#### Your task
Every line of the material below needs to be copied exactly; omit the pictures.
*** Data excerpt ***
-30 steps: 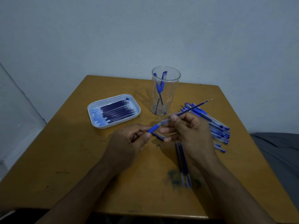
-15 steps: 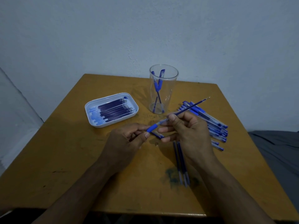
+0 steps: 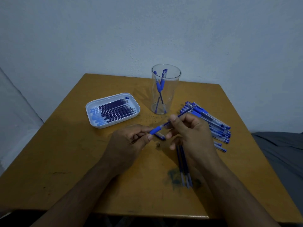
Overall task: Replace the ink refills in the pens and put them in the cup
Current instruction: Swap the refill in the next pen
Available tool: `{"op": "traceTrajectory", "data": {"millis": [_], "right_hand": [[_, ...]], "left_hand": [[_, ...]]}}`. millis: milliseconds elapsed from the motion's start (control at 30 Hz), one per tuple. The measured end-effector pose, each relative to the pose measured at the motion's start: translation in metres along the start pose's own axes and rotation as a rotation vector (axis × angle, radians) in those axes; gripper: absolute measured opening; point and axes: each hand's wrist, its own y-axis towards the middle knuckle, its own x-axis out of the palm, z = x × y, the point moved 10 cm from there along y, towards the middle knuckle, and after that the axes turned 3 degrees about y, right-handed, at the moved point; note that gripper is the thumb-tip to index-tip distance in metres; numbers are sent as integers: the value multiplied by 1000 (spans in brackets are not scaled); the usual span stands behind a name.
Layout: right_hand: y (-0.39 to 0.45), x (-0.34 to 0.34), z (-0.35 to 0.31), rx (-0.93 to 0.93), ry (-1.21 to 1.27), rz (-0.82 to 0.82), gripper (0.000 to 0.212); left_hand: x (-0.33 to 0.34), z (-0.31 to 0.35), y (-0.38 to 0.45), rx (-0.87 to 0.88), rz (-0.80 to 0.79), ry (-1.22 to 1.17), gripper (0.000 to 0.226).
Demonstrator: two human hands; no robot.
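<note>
Pens (image 3: 159,82): two stand in the cup (image 3: 165,89); many wait at the counter's (image 3: 65,161) right edge; both hands' fingers (image 3: 173,119) pinch one pen's refill (image 3: 182,114).

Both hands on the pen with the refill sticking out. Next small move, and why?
Probably slide the refill on along the pen's line. The left hand pinches the blue grip; the right hand pinches the refill, which sticks far out toward the pile of pens. A small metal tip lies loose on the table.
</note>
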Motion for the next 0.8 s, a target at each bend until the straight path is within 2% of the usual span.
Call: {"op": "traceTrajectory", "data": {"millis": [133, 233, 333, 433, 567, 633, 800], "right_hand": [[-3, 9, 4, 53, -315, -115, 20], [3, 4, -3, -78, -681, -99, 25], [0, 26, -1, -205, -1093, -287, 25], [-6, 42, 13, -238, -1268, -421, 26], [-6, 49, 20, -255, -1348, -449, 23], [-4, 46, 17, -263, -1286, -419, 20], [6, 1, -12, -213, -791, -25, 9]], "left_hand": [[-1, -1, 0, -18, 3, -36, 24], [-2, -7, 1, -57, 25, -81, 21], [-1, -12, 1, -79, 28, -71, 18], [-1, -10, 1, -71, 24, -65, 19], [0, -11, 1, -60, 16, -60, 19], [1, -11, 1, -57, 13, -55, 20], [4, -9, 1, -28, -5, -45, 23]]}}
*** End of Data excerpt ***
#### Exercise answer
-30 steps: 
-15 steps: 
+0 steps: 
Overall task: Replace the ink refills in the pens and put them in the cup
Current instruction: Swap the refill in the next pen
Available tool: `{"op": "traceTrajectory", "data": {"millis": [_], "right_hand": [[_, ...]], "left_hand": [[_, ...]]}}`. millis: milliseconds elapsed from the motion's start (control at 30 Hz), one per tuple. The measured end-effector pose, each relative to the pose measured at the motion's start: translation in metres along the start pose's own axes and rotation as a rotation vector (axis × angle, radians) in those axes; gripper: absolute measured opening; point and axes: each hand's wrist, its own y-axis towards the middle knuckle, its own x-axis out of the palm, z = x × y, the point moved 10 cm from there along y, towards the middle knuckle, and after that the axes turned 3 degrees about y, right-handed, at the moved point; note that gripper is the thumb-tip to index-tip distance in metres; numbers are sent as integers: the value multiplied by 1000 (spans in brackets are not scaled); the usual span stands behind a name.
Layout: right_hand: y (-0.39 to 0.45), x (-0.34 to 0.34), z (-0.35 to 0.31), rx (-0.93 to 0.93), ry (-1.21 to 1.27), rz (-0.82 to 0.82), gripper (0.000 to 0.212); left_hand: x (-0.33 to 0.34), z (-0.31 to 0.35), y (-0.38 to 0.45), rx (-0.87 to 0.88), rz (-0.80 to 0.79), ry (-1.22 to 1.17), gripper (0.000 to 0.226).
Demonstrator: two human hands; no robot.
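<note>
Pens (image 3: 159,82): two stand in the cup (image 3: 165,89); many wait at the counter's (image 3: 65,161) right edge; both hands' fingers (image 3: 173,119) pinch one pen's refill (image 3: 182,114).

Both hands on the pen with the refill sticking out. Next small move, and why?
Probably slide the refill on along the pen's line. The left hand pinches the blue grip; the right hand pinches the refill, which sticks far out toward the pile of pens. A small metal tip lies loose on the table.
</note>
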Motion for the next 0.8 s, a target at each bend until the straight path is within 2% of the usual span.
Call: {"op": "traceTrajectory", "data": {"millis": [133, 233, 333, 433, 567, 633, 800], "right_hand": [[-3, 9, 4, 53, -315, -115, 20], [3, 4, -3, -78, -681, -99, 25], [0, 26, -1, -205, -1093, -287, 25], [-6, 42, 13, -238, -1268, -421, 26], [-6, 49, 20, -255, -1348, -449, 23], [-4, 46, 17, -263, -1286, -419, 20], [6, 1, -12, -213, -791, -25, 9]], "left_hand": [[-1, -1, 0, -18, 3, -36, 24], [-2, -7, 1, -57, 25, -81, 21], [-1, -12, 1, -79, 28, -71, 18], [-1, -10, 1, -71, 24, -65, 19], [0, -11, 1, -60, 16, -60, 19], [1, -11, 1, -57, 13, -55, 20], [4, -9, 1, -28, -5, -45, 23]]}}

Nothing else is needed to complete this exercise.